WHAT YOU NEED TO DO: Scan the lines below for the string "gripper" and copy every one that has it.

INFORMATION SUPPLIED:
((

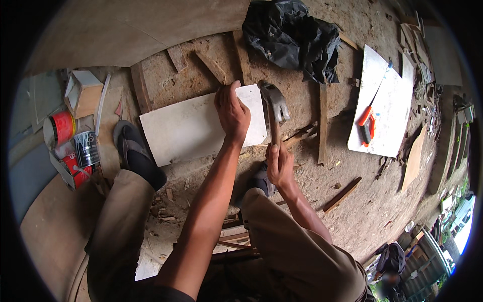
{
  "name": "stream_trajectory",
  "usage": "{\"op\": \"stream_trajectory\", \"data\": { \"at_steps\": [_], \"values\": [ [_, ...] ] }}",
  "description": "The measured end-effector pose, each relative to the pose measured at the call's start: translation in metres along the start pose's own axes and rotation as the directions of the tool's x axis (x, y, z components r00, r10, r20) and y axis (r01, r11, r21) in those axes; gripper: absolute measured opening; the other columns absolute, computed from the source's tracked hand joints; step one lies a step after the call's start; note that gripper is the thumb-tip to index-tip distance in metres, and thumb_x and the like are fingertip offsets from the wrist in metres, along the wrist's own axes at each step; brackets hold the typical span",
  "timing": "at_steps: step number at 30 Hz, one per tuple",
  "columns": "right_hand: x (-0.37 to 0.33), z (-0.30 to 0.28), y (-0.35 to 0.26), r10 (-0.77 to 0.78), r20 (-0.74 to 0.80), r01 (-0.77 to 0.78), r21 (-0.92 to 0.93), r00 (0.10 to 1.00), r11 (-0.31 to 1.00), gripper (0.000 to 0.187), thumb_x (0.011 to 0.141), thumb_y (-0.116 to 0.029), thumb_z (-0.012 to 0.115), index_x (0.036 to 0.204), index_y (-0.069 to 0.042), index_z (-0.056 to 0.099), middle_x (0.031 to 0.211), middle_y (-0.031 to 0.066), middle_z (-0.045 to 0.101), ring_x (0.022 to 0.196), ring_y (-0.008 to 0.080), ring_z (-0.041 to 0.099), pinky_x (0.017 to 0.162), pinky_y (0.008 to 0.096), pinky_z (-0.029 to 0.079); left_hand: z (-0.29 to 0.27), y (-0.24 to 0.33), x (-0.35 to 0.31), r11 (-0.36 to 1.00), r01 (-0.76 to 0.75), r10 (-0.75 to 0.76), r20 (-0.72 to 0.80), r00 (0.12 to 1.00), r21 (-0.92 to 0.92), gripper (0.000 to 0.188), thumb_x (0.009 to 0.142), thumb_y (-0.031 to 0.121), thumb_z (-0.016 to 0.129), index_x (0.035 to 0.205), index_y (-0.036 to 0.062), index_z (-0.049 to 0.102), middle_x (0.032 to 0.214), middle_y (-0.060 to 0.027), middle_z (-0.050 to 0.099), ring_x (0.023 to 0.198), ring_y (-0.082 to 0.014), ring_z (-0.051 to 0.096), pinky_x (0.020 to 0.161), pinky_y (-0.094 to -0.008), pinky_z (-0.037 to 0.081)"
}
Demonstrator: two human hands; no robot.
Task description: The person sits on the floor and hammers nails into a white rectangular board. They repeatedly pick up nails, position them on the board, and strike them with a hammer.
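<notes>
A white rectangular board point(183, 128) lies across the ground in front of me, one end near my left foot. My left hand point(233, 113) is closed at its far edge, close to the right end. The fingertips are partly hidden, so a small item between them cannot be made out. My right hand point(280, 165) grips the wooden handle of a claw hammer point(275, 100). The hammer's metal head is raised beside the board's right end, its claw pointing right. Both knees are bent around the work, with a sandal point(132, 143) showing on my left foot.
Paint cans point(86, 148) and a small wooden box point(83, 93) stand at left. A black plastic bag point(294, 38) lies at the far side. An orange-handled handsaw point(367, 126) rests on a white sheet point(385, 98) at right. Wood strips point(322, 126) litter the dirt floor.
</notes>
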State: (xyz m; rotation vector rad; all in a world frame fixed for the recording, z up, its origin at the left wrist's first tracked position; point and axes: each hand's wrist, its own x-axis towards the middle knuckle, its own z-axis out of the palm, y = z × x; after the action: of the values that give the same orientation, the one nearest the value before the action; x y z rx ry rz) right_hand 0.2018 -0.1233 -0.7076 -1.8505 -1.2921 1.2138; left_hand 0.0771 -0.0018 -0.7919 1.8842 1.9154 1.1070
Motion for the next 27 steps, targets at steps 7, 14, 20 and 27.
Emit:
{"op": "stream_trajectory", "data": {
  "at_steps": [7,14,20,27],
  "values": [
    [0.017,-0.001,0.000,0.142,0.133,-0.109,-0.229,0.981,0.967,0.045,0.103,-0.037,0.041,0.087,0.003,0.050,0.067,0.0315,0.056,0.070,0.0547,0.057,0.060,0.0558,0.044,0.000,-0.004,-0.001,0.999,-0.031,0.031,0.002,1.000,-0.011,0.048,0.079,-0.010,0.053,0.125,0.0039,0.051,0.110,-0.0173,0.060,0.108,-0.0342,0.056,0.106,-0.0477,0.037],
    [0.010,0.000,0.009,0.174,0.073,-0.161,-0.151,0.982,0.975,0.051,0.102,-0.046,0.041,0.089,0.003,0.052,0.074,0.0318,0.057,0.076,0.0525,0.058,0.066,0.0540,0.044,0.002,-0.002,0.003,0.993,-0.072,0.068,0.043,0.997,0.096,0.034,0.091,0.011,0.054,0.124,0.0052,0.050,0.110,-0.0156,0.061,0.111,-0.0320,0.056,0.106,-0.0486,0.036],
    [0.006,-0.019,0.011,0.194,-0.151,-0.222,-0.200,0.969,0.954,0.044,0.099,-0.042,0.050,0.093,0.001,0.055,0.069,0.0283,0.059,0.066,0.0495,0.059,0.058,0.0512,0.045,0.001,0.008,0.005,0.969,-0.087,0.058,0.128,0.990,0.231,0.035,0.091,0.027,0.063,0.119,0.0068,0.055,0.114,-0.0131,0.060,0.115,-0.0309,0.053,0.107,-0.0480,0.033],
    [0.020,-0.062,0.062,0.098,-0.369,-0.254,-0.405,0.924,0.878,0.038,0.092,-0.039,0.065,0.096,-0.002,0.061,0.082,0.0219,0.065,0.077,0.0411,0.064,0.068,0.0468,0.049,-0.016,-0.002,0.015,0.982,-0.163,0.120,0.354,0.927,0.094,0.035,0.092,0.023,0.062,0.123,0.0077,0.055,0.118,-0.0128,0.060,0.118,-0.0329,0.051,0.104,-0.0483,0.033]
  ]
}}
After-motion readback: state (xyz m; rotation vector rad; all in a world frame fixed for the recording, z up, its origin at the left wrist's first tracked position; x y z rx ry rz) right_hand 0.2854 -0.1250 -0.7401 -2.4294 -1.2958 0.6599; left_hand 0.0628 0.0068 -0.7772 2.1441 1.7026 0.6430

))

PROBLEM SOLUTION:
  "description": "The measured end-effector pose, each relative to the pose measured at the call's start: translation in metres along the start pose's own axes and rotation as the directions of the tool's x axis (x, y, z components r00, r10, r20) and y axis (r01, r11, r21) in those axes; gripper: absolute measured opening; the other columns absolute, computed from the source's tracked hand joints; step one lies a step after the call's start; note that gripper is the thumb-tip to index-tip distance in metres, and thumb_x and the like are fingertip offsets from the wrist in metres, along the wrist's own axes at each step; brackets hold the typical span",
  "columns": "right_hand: x (-0.37 to 0.33), z (-0.30 to 0.28), y (-0.35 to 0.26), r10 (-0.77 to 0.78), r20 (-0.74 to 0.80), r01 (-0.77 to 0.78), r21 (-0.92 to 0.93), r00 (0.10 to 1.00), r11 (-0.31 to 1.00), gripper (0.000 to 0.187), thumb_x (0.011 to 0.141), thumb_y (-0.116 to 0.029), thumb_z (-0.012 to 0.115), index_x (0.036 to 0.204), index_y (-0.069 to 0.042), index_z (-0.056 to 0.099), middle_x (0.031 to 0.211), middle_y (-0.031 to 0.066), middle_z (-0.045 to 0.101), ring_x (0.022 to 0.196), ring_y (-0.008 to 0.080), ring_z (-0.041 to 0.099), pinky_x (0.017 to 0.162), pinky_y (0.008 to 0.096), pinky_z (-0.029 to 0.079); left_hand: z (-0.29 to 0.27), y (-0.24 to 0.33), x (-0.35 to 0.31), r11 (-0.36 to 1.00), r01 (-0.76 to 0.75), r10 (-0.75 to 0.76), r20 (-0.72 to 0.80), r00 (0.12 to 1.00), r21 (-0.92 to 0.92), gripper (0.000 to 0.188), thumb_x (0.009 to 0.142), thumb_y (-0.031 to 0.121), thumb_z (-0.016 to 0.129), index_x (0.035 to 0.205), index_y (-0.036 to 0.062), index_z (-0.049 to 0.102), middle_x (0.032 to 0.214), middle_y (-0.060 to 0.027), middle_z (-0.050 to 0.099), ring_x (0.023 to 0.198), ring_y (-0.082 to 0.014), ring_z (-0.051 to 0.096), pinky_x (0.020 to 0.161), pinky_y (-0.094 to -0.008), pinky_z (-0.037 to 0.081)"

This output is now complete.